37.2.5 O limite máximo do esforço.

      Parece consenso que o limite máximo do esforço físico aeróbico depende da demanda de O2 que chega à fibra. Ela é limitada e inversamente proporcional à intensidade do exercício, de maneira que melhorias na capacidade respiratória conduzem à maior resistência física. Os limites anaeróbicos não dependem de O2, sendo potencialmente uma função das reservas de fosfocreatina, da capacidade glicolítica (teor enzimático), e das reservas de glicogênio. A glicose sanguínea tem 30 vezes menor disponibilidade de oferta energética do que a glicogenólise, já que a hexoquinase tem bem menor atividade do que a fosforilase-a.

37.2.6 Adaptações ao exercício físico.

      O treinamento físico possibilita adaptações respiratórias, cardiovasculares, musculares, oxidativas, e energéticas. As adaptações respiratórias incluem um aumento da capacidade pulmonar (no sentido de extrair mais O2 atmosférico e expulsar mais CO2 do corpo), e no teor de hemácias (aumento da taxa de renovação celular). As adaptações cardiovasculares incluem um aumento de massa e volume sistólico (cardiomegalia, e não aumento da frequência cardíaca), e um aumento na diferença arteriovenosa de consumo de O2 (gás que aporta à fibra). As adaptações musculares locais incidem no aumento da densidade capilar e fluxo sanguíneo locais, bem como hipertrofia e hiperplasia musculares. O potencial oxidativo, medido pela atividade da glicerolfosfato desidrogenase (lançadeira do glicerol-fosfato), succinato desidrogenase (ciclo de Krebs), e citocromo oxidase (cadeia respiratória), também aumenta, constituindo a mais importante das adaptações em tempo e intensidade.

      Enzimas da \(\beta\)-oxidação e da cetólise não são aferidas, uma vez que estão apenas sujeitas a controle estequiométrico, hierarquicamente dependente daquelas. Adaptações de enzimas glicolíticas e glicogenolíticas são inconclusivas, sabendo-se aumentar teores de lactato desidrogenase (LDH, protege contra a formação de lactato), e de glicogênio sintetase. As adaptações energéticas são variadas, já que a contratilidade é sustentada pela gliconeogênese, glicogenólise e lipólise.

      O catabolismo do glicogênio, colocado no animal para esforços bruscos e cotidianos de curta duração, leva geralmente à exaustão experimentada numa corrida de longa distância. De fato, a utilização do glicogênio costuma ser superestimada, uma vez que numa corrida de 1600m são consumidos apenas 22g de carboidratos e 11g de gorduras. Não obstante, o treinado coloca menos lactato no sangue do que o sedentário, porque o glicogênio passa a ser poupado. A glicólise desacelera, em decorrência da inibição alostérica de ácidos graxos, dependendo, o atleta ou trabalhador preparado, de seu condicionamento no consumo e transporte de ácidos graxos para o músculo. Na captação da glicose, também melhoram os teores de AST (Ala aminotransferase) muscular e hepática, como matérias-primas para a gliconeogênese.

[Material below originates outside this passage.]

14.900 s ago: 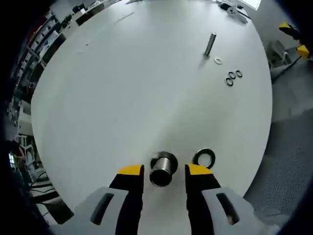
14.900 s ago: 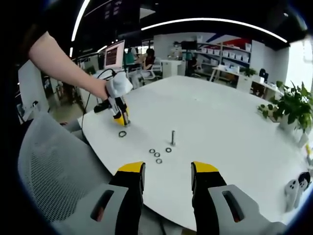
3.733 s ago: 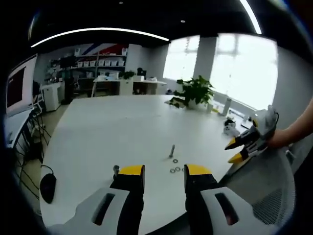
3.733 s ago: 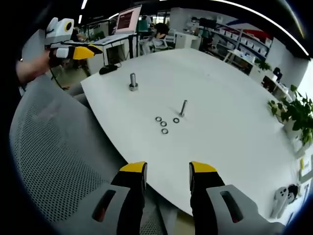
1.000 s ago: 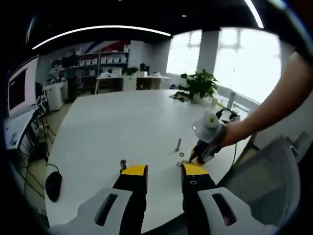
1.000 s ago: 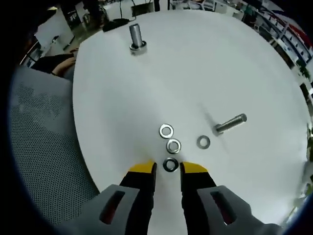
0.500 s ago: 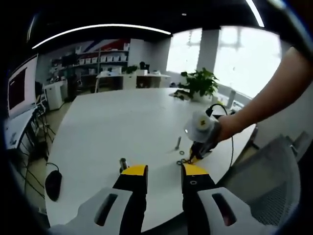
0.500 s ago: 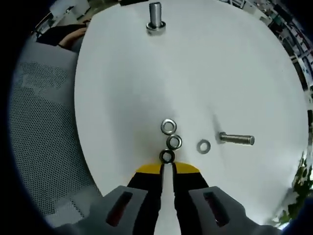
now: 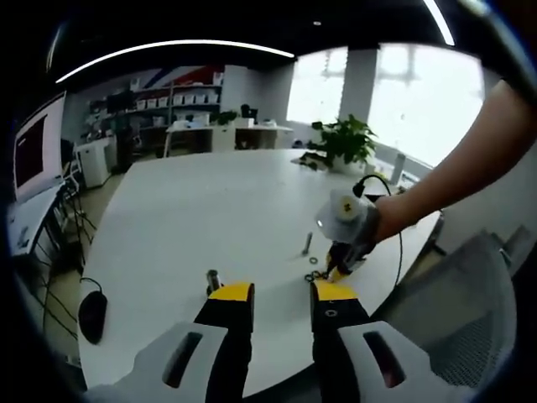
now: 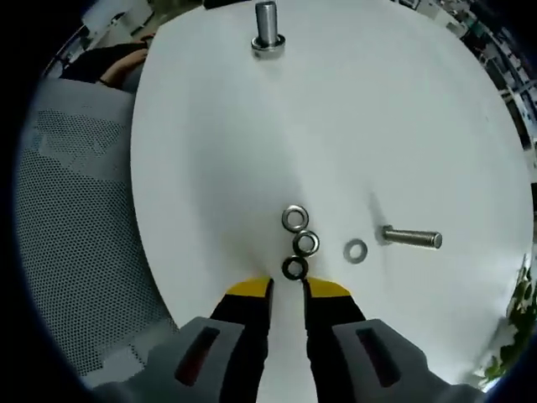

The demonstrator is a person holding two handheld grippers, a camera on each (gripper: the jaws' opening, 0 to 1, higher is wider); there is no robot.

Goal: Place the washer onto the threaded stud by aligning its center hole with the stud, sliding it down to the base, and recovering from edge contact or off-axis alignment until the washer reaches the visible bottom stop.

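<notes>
In the right gripper view, the mesh back of an office chair [image 10: 75, 210] lies to the left of the right gripper [image 10: 288, 291], close against the curved rim of the white table [image 10: 210, 126]. The jaws are a narrow gap apart with nothing between them, their yellow tips just short of the nearest dark washer [image 10: 294, 269]. Two more washers [image 10: 299, 231] run in a touching line straight ahead of it. A fourth, paler washer [image 10: 356, 250] lies apart to the right, and beyond it stands the slim threaded stud [image 10: 413, 238], foreshortened so it reads as lying sideways. Far ahead, a thicker stud [image 10: 267, 28] stands on its round base, with wide bare tabletop all round it.

In the left gripper view, a dark computer mouse [image 9: 91, 317] lies at the left near the table edge. The left gripper [image 9: 280, 295] has its jaws moderately apart, holding nothing. The thicker stud [image 9: 212, 280] stands just ahead of the left jaw. To the right, the right gripper [image 9: 337, 270] points down at the washers, which are too small to count. A potted plant [image 9: 340, 143] is behind it. No writing can be read.
</notes>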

      Há aumento lisossômico para degradação protéica, o que justifica a ingesta maior de proteínas por atletas adaptados ao exercício. A eficiência de absorção da glicose cresce de 15 vezes, nos primeiros minutos, a 35 vezes, em 60 minutos. A adaptação endócrina também ocorre, com aumento no teor de receptores de insulina na fibra, o que justifica a recomendação de exercício físico ao diabético. O consumo de ácidos graxos e seu transporte aos músculos também se aprimoram no exercício (músculo tem 50 vezes menos ácidos graxos que tecido adiposo), e sobrepoem o de glicose a longo prazo.

      A liberação de gorduras se dá pelo aumento de cAMP decorrente de uma descarga simpática. O consumo de aminoácidos aumenta, podendo suprir até 10% da energia muscular requerida no exercício, o qual promove diminuição de síntese protéica em curto prazo e aumentada, em longo prazo, aumento na oxidação de aminoácidos, e redução da meia-vida de proteínas. Isto torna razoável a recomendação dietética para atletas de 2g de proteína/Kg de peso, o dobro da de sedentários. Por fim, a amônia resultante do exercício físico pode vir da oxidação de aminoácidos (o NH3 liberado forma uréia, excretada pelo suor e urina) ou de purinas. Com relação aos primeiros, dietas ricas em carboidratos tendem a aumentar a captação muscular de aminoácidos ramificados, podendo levar à hiperamonia do tecido. Com relação ao catabolismo das purinas, o problema é a produção de radicais livres.